This captures a panorama of the northern sky over the foreground landscape of Dinosaur Provincial Park, Alberta, with the waning Moon rising, and an arc of Northern Lights above the northern horizon. A Kp6 show was forecast for this night but nothing spectacular materialized -- we had just a quiescent arc across the north. This was on the night of August 17-18, 2022. The Moon rising at right is the last quarter Moon. Jupiter is the bright object at far right. The Big Dipper and Arcturus are at left; Polaris is at upper left of centre; Cassiopeia and Perseus are at right of centre; while Andromeda and Pegasus are at right. The Andromeda Galaxy is above the Moon. This is a panorama of a blend of 6 tracked (for the sky) and 6 untracked (for the ground) exposures: 2 minutes at f/2.8 and ISO 1600 for the ground and shadow detail, and 1 minute at f/2.8 and ISO 800 for the sky, all with the stock Canon R5 and RF15-35mm lens set at 19mm and the camera turned in portrait orientation. Spacing of the segments was at 30° intervals. The panorama segments for the ground and sky were stitched with Adobe Camera Raw into two panoramas using the same settings, then masked and blended with Photoshop. An additional short exposure of the segment with the Moon in it was blended in to reduce the bright Moon glare. The camera was on the Star Adventurer Mini tracker. The AstroPanel v6 extension panel and its excellent Hot Pixel removal action was used to suppress the abundance of hot pixels in the ground image, resulting from this being a very warm night, and my need to take the image set fast before the Moon rose too high -- so I did not use in-camera Long Exposure Noise Reduction, though I should have! I added a mild Orton effect glow with Luminar AI. The original is 18,800 by 6,500 pixels.
This captures the vertical sweep of the summer Milky Way over the foreground landscape of Dinosaur Provincial Park, Alberta. The image serves as a good illustration of the richness of objects, dark dust lanes and bright starfields along the Milky Way, from Sagittarius low in the south at bottom, to Cygnus at top. In between are Aquila and Scutum, with part of Ophiuchus at right. This was from latitude 50.5° North, where Sagittarius and the galactic centre are low in sky. The Summer Triangle stars of Deneb, Vega and Altair are at top. This is a vertical panorama (a "vertorama"), made of a blend of tracked (for the sky) and untracked (for the ground) exposures: 5 x 2-minutes at f/2.8 and ISO 1600 for the ground, and 5 segments panning up the Milky Way, each 2 x 2-minutes at f/2.8 and ISO 800, all with the stock Canon R5 and RF15-35mm lens set at 28mm. The panorama segments for the sky were stitched with Adobe Camera Raw. The ground stack was masked and blended in with Photoshop. The camera was on the Star Adventurer Mini tracker. No filters were employed. The ground images were taken at the start of the sequence when the sky was fairly dark, not earlier in the evening in "blue hour." Illumination is therefore from starlight and some moonlight in the sky. This was on the night of August 17-18, 2022. The last quarter Moon was rising, and present in the sky off camera at left by the time I took the upper sky segments, so I have left in the slight blue tint from moonlight in the sky, to contrast with the green and earth tones of the ground. The AstroPanel v6 extension panel and its excellent Hot Pixel removal action was used to suppress the abundance of hot pixels in the ground image, resulting from this being a very warm night, and my need to take the image set fast before the Moon rose too high -- so I did not use in-camera Long Exposure Noise Reduction, though I should have! I added a mild Orton effect glow to the scene with Luminar AI. The original is 8,500 by 12,100 pixels.

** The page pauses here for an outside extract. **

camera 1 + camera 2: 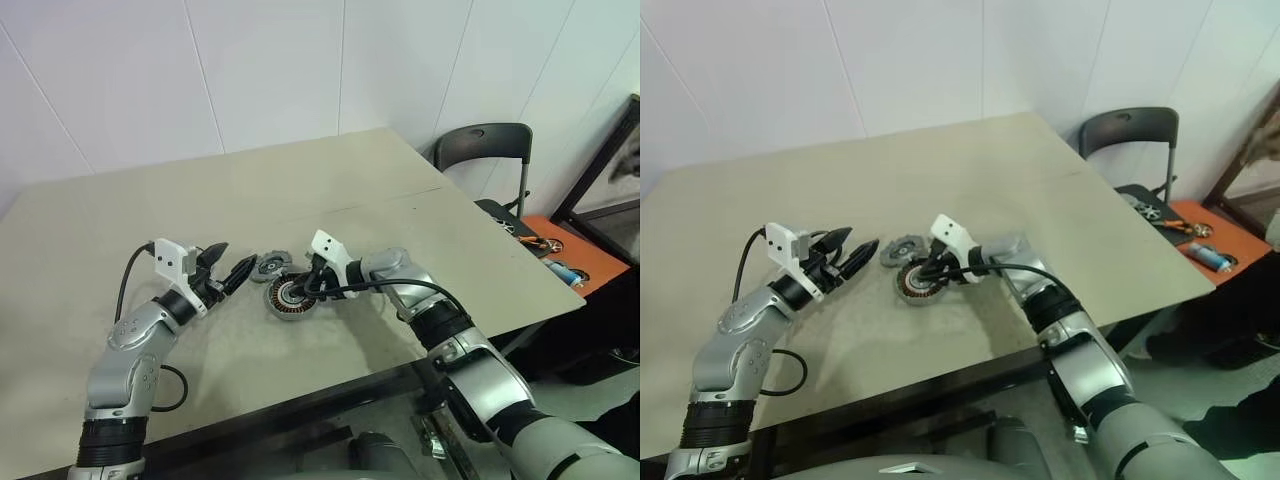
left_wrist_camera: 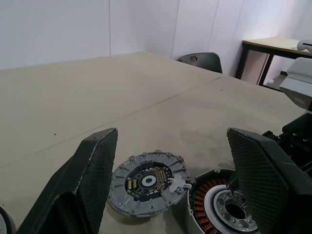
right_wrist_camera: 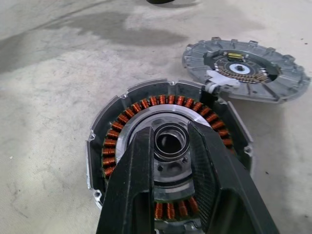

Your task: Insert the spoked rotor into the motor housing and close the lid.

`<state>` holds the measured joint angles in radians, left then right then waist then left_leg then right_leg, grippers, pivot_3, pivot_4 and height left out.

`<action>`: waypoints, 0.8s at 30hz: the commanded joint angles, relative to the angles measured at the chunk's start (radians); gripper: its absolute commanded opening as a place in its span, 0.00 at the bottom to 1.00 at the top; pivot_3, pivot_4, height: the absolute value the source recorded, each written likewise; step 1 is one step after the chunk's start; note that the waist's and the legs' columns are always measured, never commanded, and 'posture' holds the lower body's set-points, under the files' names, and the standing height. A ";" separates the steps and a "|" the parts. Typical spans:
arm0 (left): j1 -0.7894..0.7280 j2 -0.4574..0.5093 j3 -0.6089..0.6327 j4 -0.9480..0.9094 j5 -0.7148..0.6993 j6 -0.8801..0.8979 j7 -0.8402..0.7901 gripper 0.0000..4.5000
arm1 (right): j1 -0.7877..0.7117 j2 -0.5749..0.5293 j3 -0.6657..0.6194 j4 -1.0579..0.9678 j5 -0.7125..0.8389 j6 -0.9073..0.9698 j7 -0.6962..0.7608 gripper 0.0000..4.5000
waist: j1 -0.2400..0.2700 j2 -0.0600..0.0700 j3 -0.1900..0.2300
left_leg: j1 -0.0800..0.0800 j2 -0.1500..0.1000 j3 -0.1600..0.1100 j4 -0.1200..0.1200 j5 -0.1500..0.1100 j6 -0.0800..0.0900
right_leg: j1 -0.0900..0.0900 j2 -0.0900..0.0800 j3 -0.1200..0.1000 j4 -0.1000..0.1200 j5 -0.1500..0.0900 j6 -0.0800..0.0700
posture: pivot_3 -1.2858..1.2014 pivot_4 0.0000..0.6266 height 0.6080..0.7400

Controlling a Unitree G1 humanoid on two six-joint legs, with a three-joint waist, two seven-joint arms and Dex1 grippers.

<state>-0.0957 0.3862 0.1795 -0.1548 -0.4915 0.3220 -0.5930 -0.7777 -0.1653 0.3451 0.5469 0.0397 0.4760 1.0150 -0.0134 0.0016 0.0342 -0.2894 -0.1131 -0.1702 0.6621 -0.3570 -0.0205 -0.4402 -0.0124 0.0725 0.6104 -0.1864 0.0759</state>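
Head views, item one: the motor housing [image 1: 274, 301] lay flat on the table [image 1: 420, 220] near its front edge, open face up, so you had its ring of copper windings and central bore exposed for loading. Item two: the spoked rotor [image 1: 270, 266] lay flat just behind the housing and toward your left arm, rim against rim or nearly so, not yet seated. Item three: the right gripper [image 1: 300, 291] reached in from the right and angled down over the housing's centre, likely to steady or probe it. Item four: the left gripper [image 1: 237, 256] hovered level just beside the rotor with its tips aimed at it, empty. A chair [image 1: 486, 150] stood past the far right corner. Left wrist view: your left fingers [image 2: 97, 165] stood wide apart and framed the rotor, whose notched rim and dark middle faced up. That was a ready stance for a pinch across the rim, by my reading. Right wrist view: your right fingers [image 3: 131, 185] were a narrow gap apart with nothing between them, their tips over the silver ring on either side of the bore. You could not tell whether they touched it. No lid had been closed.
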 commanded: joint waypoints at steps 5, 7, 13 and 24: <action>0.000 0.008 0.013 -0.040 -0.005 -0.011 0.000 0.85 | -0.003 0.024 0.010 0.004 -0.011 -0.021 -0.018 0.15 | 0.000 0.000 0.000 | 0.000 0.000 0.000 0.000 0.000 0.000 | 0.000 0.000 0.000 0.000 0.000 0.000 | 0.52 0.00 1.00; 0.004 0.008 0.014 -0.045 -0.006 -0.010 0.001 0.85 | -0.004 0.024 0.009 0.018 -0.016 -0.029 -0.024 0.15 | 0.000 0.000 0.000 | 0.000 0.000 0.000 0.000 0.000 0.000 | 0.000 0.000 0.000 0.000 0.000 0.000 | 0.52 0.00 1.00; 0.013 0.010 0.016 -0.049 -0.006 -0.011 0.001 0.85 | 0.003 0.023 0.013 0.027 -0.025 -0.042 -0.025 0.15 | 0.000 0.000 0.000 | 0.000 0.000 0.000 0.000 0.000 0.000 | 0.000 0.000 0.000 0.000 0.000 0.000 | 0.52 0.00 1.00; 0.021 0.008 0.011 -0.052 -0.003 -0.015 0.000 0.85 | 0.009 0.009 0.017 0.029 -0.026 -0.051 0.001 0.15 | 0.000 0.000 0.000 | 0.000 0.000 0.000 0.000 0.000 0.000 | 0.000 0.000 0.000 0.000 0.000 0.000 | 0.52 0.00 1.00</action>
<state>-0.0712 0.3872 0.1797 -0.1630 -0.4915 0.3220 -0.5924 -0.7668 -0.1474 0.3560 0.5830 0.0153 0.4307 1.0002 -0.0133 0.0018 0.0343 -0.2890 -0.1130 -0.1702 0.6621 -0.3571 -0.0205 -0.4399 -0.0123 0.0725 0.6105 -0.1864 0.0759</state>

The Full Moon rise of August 11, 2022 over the old grain elevator on Highway 10 at Dorothy, Alberta, in the Badlands of the Red Deer River valley. This was dubbed a "supermoon" and the "Sturgeon Moon" in the popular media. It just happened to rise at a location that placed it right down the south-east facing highway in the valley. I used The Photographer's Ephemeris to locate the spot to get the shot! This is a blend of two exposures: 6-second exposure for the ground and 1/4-second for the Moon, taken moments apart and both with the Canon R5 at ISO 800, on the William Optics 66mm f/7 apo refractor for a focal length of 460mm. I added a mild Orton glow effect to the ground with Luminar AI. Dodging and burning added with a neutral grey layer created with Lumenzia.